■ Activity
The task for the listing below is to write out exactly the lines starting at the one containing "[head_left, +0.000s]" and ending at the one containing "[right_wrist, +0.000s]", both included. Pictures are to be omitted.
====== Exercise input ======
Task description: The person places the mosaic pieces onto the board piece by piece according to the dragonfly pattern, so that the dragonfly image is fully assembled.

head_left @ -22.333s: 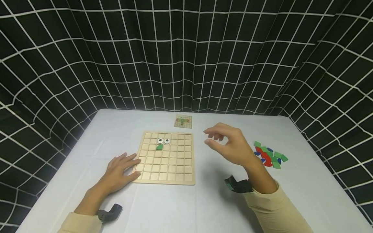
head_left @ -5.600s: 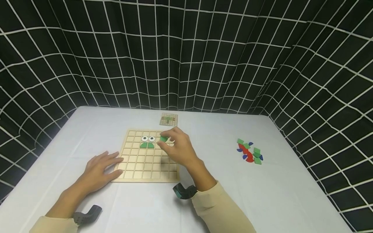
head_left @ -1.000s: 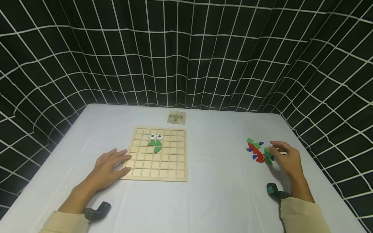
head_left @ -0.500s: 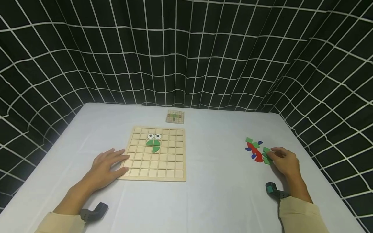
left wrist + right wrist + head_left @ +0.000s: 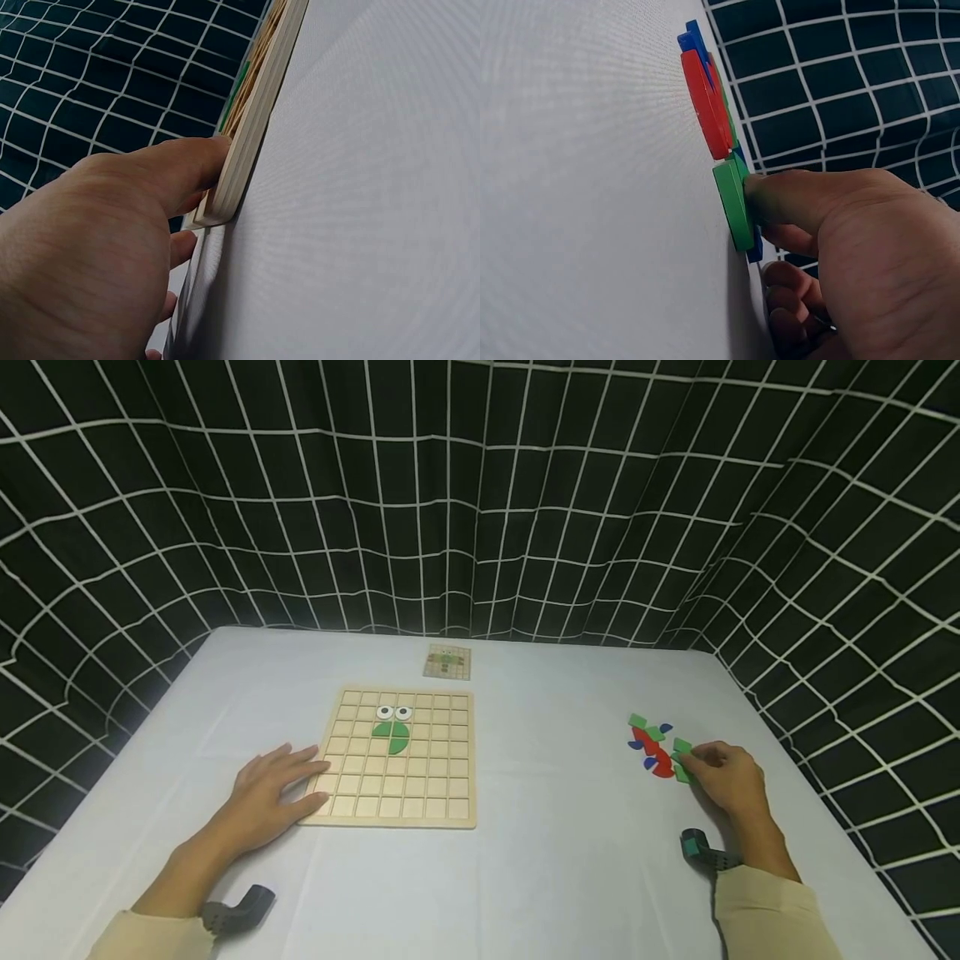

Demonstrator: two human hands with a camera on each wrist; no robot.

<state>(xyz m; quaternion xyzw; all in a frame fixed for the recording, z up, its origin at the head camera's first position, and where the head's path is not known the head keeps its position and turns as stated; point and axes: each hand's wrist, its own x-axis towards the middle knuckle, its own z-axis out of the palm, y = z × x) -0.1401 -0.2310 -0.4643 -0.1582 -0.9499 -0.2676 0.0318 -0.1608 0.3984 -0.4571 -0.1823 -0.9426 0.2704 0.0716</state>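
Note:
A wooden grid board (image 5: pixel 435 785) lies on the table, holding two eye discs (image 5: pixel 393 712) and several green quarter-circle pieces (image 5: pixel 399 744). My left hand (image 5: pixel 270 793) rests at its left edge, fingers spread; in the left wrist view the thumb (image 5: pixel 202 161) touches the board's corner (image 5: pixel 225 202). Far right, my right hand (image 5: pixel 727 777) is at the loose pieces, thumb and forefinger pinching a green piece (image 5: pixel 677 757). In the right wrist view the thumb (image 5: pixel 787 195) lies behind another green piece (image 5: pixel 733 206); the forefinger's tip is hidden.
Beside the right hand lie red pieces (image 5: pixel 662 764), blue half-round pieces (image 5: pixel 650 763) and more green pieces (image 5: pixel 637 720). A small pattern card (image 5: pixel 447 662) lies behind the board. Black curtain with a white grid (image 5: pixel 465 527) surrounds the white table (image 5: pixel 555 835).
Over the last second my right hand has lowered slightly and brought its fingertips onto the green pieces. Earlier, it carried a green piece to the board. The left hand has stayed at the board.

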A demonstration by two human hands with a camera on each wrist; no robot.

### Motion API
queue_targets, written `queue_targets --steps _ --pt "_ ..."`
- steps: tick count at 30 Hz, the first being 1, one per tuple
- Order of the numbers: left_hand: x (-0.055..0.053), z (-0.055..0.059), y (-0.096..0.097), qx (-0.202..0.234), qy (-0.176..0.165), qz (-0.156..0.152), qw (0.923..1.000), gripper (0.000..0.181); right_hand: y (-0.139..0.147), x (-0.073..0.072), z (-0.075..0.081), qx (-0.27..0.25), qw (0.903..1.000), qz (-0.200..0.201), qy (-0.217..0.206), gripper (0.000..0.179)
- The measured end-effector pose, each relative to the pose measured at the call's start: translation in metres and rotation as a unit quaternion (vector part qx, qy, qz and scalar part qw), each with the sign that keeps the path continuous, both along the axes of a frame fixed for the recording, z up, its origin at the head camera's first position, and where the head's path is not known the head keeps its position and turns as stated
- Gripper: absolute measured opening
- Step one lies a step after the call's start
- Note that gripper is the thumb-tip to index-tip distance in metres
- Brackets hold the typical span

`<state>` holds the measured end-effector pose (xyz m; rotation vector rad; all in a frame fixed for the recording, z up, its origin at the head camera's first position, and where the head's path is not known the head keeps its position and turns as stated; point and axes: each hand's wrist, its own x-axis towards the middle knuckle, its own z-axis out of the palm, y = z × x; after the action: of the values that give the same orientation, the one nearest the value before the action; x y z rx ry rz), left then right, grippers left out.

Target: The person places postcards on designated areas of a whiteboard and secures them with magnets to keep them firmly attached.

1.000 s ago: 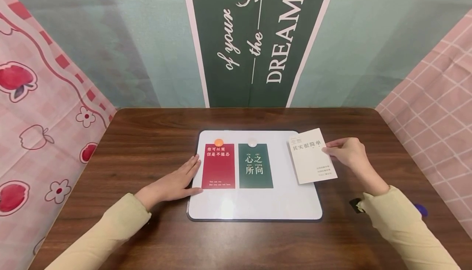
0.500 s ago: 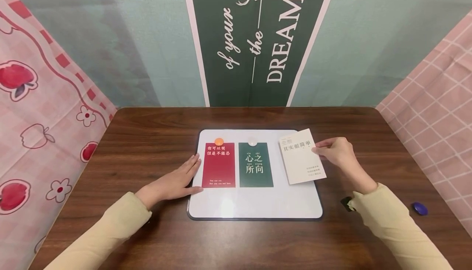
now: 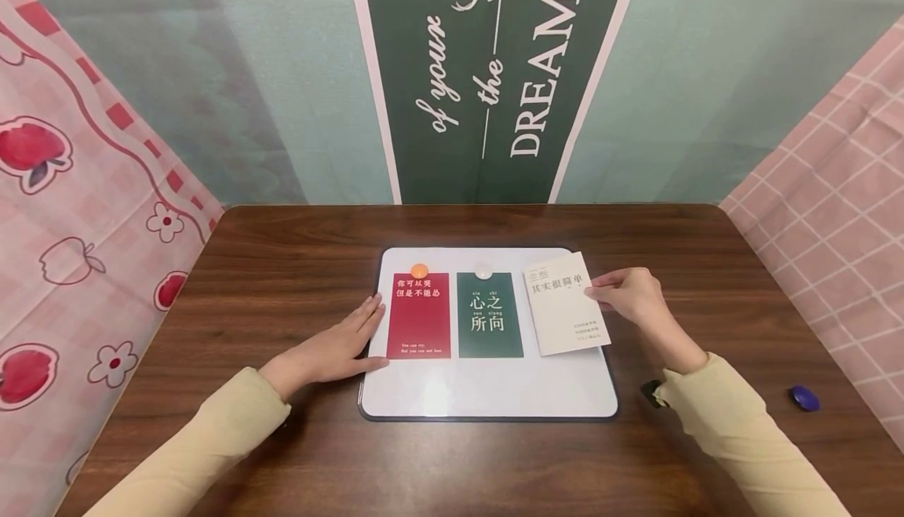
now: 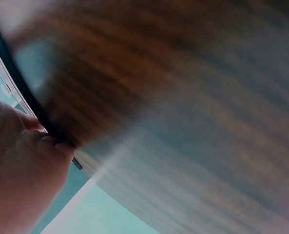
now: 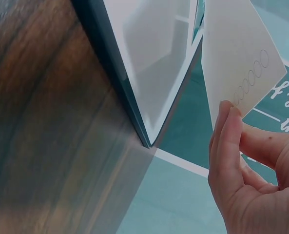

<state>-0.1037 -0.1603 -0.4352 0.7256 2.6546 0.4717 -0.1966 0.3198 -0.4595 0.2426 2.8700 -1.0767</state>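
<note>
A white card (image 3: 566,309) with printed characters is pinched by its right edge between the thumb and fingers of my right hand (image 3: 628,297). It tilts slightly above the right part of a whiteboard (image 3: 487,391). In the right wrist view, the card's back (image 5: 232,53) shows a row of small circles and stands apart from the board. On the board lie a red card (image 3: 420,321) with an orange round magnet (image 3: 420,271) and a green card (image 3: 490,329) with a white round magnet (image 3: 483,271). My left hand (image 3: 332,348) rests on the board's left edge, fingers extended.
A blue round magnet (image 3: 804,398) lies on the brown wooden table (image 3: 304,250) at the right. A small dark object (image 3: 653,394) shows by the right sleeve, partly hidden. A fabric backdrop (image 3: 282,78) hangs behind the table, with patterned cloths at both sides.
My right hand has carried the white card leftward, farther over the whiteboard and closer to the green card. The blue magnet has come out from behind the right sleeve. My left hand keeps its place.
</note>
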Motion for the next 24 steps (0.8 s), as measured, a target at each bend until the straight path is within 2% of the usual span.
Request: queue_targets --steps 3,5,7,11,13,16,18,20,22,23,24 --pt "0.0 -0.001 0.0 0.001 0.0 0.001 1.0 0.091 -0.018 0.013 0.027 -0.027 0.9993 0.005 -0.024 0.037" --pt "0.0 -0.001 0.0 0.001 0.001 0.001 1.0 0.091 -0.026 0.02 0.04 -0.043 0.9984 -0.001 -0.037 0.037" --pt "0.0 -0.002 0.001 0.0 0.002 0.001 1.0 0.091 -0.027 0.02 0.038 -0.04 0.9985 0.003 -0.037 0.037" --pt "0.0 -0.003 0.001 0.0 0.006 0.0 1.0 0.091 -0.013 0.007 0.006 -0.008 0.9998 0.009 -0.018 0.038" --pt "0.0 -0.004 0.001 -0.001 0.009 0.0 1.0 0.09 -0.01 0.007 0.0 -0.015 0.9996 0.021 -0.012 0.035" --pt "0.0 -0.005 0.001 -0.003 0.01 0.0 0.9999 0.09 -0.015 0.012 0.007 -0.034 0.9989 0.024 -0.019 0.033" --pt "0.0 -0.005 0.001 -0.004 0.012 -0.001 0.9999 0.09 -0.023 0.019 0.02 -0.047 0.9982 0.023 -0.031 0.031" --pt "0.0 -0.006 0.001 -0.004 0.012 -0.001 0.9999 0.09 -0.029 0.021 0.025 -0.036 0.9985 0.019 -0.038 0.033" --pt "0.0 -0.006 0.001 -0.004 0.014 -0.001 0.9999 0.09 -0.028 0.02 0.018 -0.016 0.9995 0.019 -0.022 0.03" --pt "0.0 -0.006 0.001 -0.003 0.015 -0.001 0.9999 0.09 -0.031 0.022 0.022 -0.008 0.9994 0.023 -0.024 0.03" --pt "0.0 -0.007 0.001 -0.004 0.015 -0.001 0.9999 0.09 -0.03 0.02 0.018 0.005 0.9995 0.026 -0.018 0.029"
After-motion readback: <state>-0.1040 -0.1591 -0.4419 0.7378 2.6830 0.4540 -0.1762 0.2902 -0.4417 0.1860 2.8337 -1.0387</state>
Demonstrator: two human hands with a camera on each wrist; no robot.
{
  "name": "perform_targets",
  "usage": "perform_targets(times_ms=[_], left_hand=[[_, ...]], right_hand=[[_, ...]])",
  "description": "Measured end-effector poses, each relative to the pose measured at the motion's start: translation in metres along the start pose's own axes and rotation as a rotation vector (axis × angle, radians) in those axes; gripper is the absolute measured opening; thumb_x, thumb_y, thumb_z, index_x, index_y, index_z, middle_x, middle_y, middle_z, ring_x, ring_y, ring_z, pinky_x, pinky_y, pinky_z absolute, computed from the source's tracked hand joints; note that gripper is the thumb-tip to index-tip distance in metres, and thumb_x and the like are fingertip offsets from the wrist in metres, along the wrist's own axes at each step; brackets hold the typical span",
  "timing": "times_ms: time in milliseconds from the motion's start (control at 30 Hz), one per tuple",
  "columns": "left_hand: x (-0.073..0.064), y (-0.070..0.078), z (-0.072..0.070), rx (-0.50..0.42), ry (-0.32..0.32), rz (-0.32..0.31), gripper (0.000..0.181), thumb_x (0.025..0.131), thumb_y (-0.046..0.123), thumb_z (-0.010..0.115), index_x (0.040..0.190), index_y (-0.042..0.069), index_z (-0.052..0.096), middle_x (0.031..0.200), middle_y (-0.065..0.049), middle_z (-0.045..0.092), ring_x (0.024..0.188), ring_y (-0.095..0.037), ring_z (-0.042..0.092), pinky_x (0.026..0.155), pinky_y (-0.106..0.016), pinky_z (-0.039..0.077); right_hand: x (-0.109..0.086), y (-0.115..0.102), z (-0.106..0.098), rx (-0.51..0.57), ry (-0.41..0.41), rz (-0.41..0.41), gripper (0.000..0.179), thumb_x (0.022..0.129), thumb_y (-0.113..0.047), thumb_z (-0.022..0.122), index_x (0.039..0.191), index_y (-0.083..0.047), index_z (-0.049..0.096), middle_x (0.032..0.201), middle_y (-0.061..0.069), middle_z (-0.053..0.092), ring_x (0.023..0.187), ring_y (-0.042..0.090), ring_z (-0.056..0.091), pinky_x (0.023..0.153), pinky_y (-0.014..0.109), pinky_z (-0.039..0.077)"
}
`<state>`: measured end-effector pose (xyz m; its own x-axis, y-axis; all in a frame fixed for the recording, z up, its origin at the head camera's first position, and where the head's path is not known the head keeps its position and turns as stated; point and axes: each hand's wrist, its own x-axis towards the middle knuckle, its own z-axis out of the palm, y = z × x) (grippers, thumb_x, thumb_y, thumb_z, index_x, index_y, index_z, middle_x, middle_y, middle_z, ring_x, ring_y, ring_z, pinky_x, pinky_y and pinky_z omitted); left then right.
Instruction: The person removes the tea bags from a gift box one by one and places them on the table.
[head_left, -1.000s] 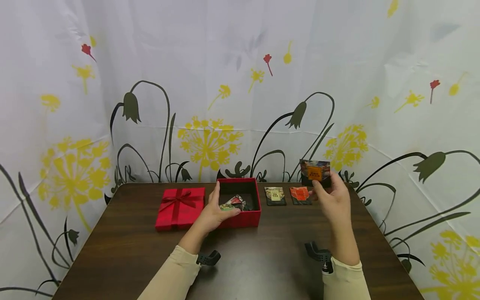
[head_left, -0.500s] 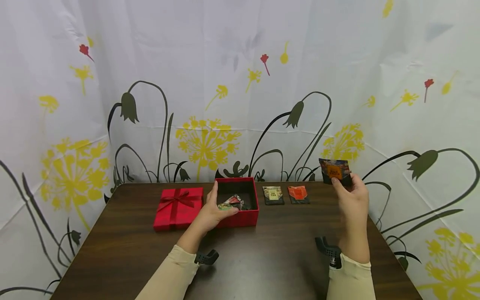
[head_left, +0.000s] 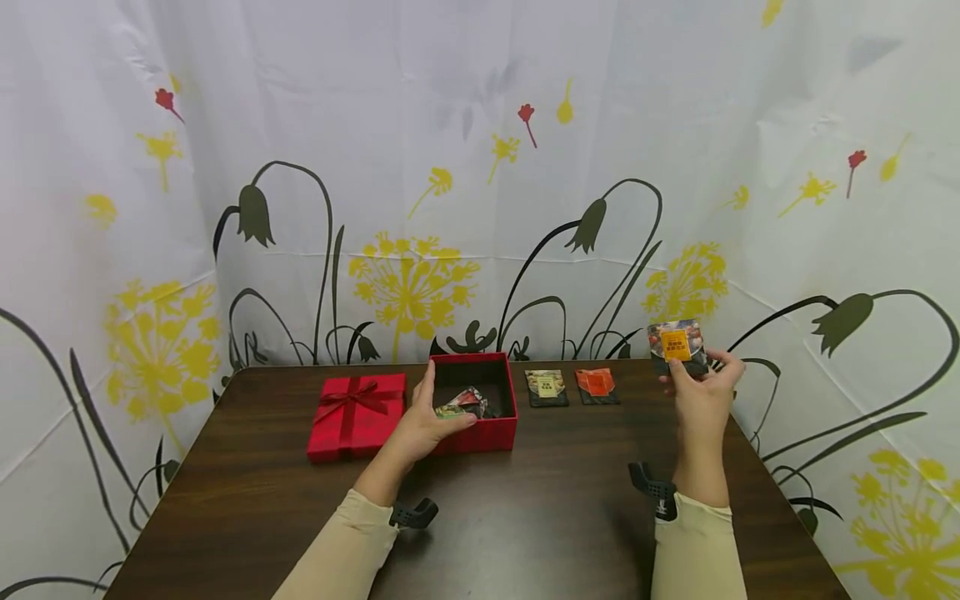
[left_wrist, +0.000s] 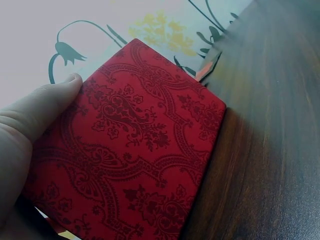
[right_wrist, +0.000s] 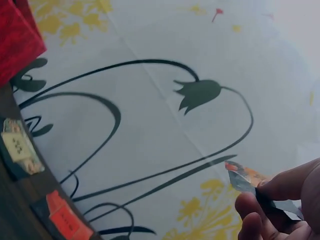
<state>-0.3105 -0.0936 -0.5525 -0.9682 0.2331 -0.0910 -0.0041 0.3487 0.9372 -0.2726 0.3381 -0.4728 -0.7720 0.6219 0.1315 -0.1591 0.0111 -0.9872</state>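
My left hand (head_left: 420, 427) holds the near left corner of an uncovered red gift box (head_left: 491, 433), fingers along its left wall and thumb at the front rim. The left wrist view shows the thumb (left_wrist: 52, 100) against the box's patterned red wall (left_wrist: 130, 145). Several small packets (head_left: 472, 402) lie inside the box. In the air at the right, my right hand (head_left: 701, 387) pinches a small dark packet (head_left: 676, 343) with an orange label; its edge shows between thumb and fingers in the right wrist view. Beneath it is the table's far right part.
The red lid (head_left: 358, 417) with a ribbon bow lies left of the box. Right of the box, a packet with a cream label (head_left: 547, 388) and one with a red-orange label (head_left: 597, 386) lie side by side on the dark table (head_left: 525, 517). A flowered curtain (head_left: 480, 167) hangs behind.
My right hand has carried the orange-label packet to the right, away from the two packets on the table, and tilted its printed face. My left hand has stayed at the box.
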Motion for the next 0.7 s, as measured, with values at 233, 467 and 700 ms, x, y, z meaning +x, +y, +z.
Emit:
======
■ Exercise response
[head_left, +0.000s] 
[left_wrist, +0.000s] 
[right_wrist, +0.000s] 

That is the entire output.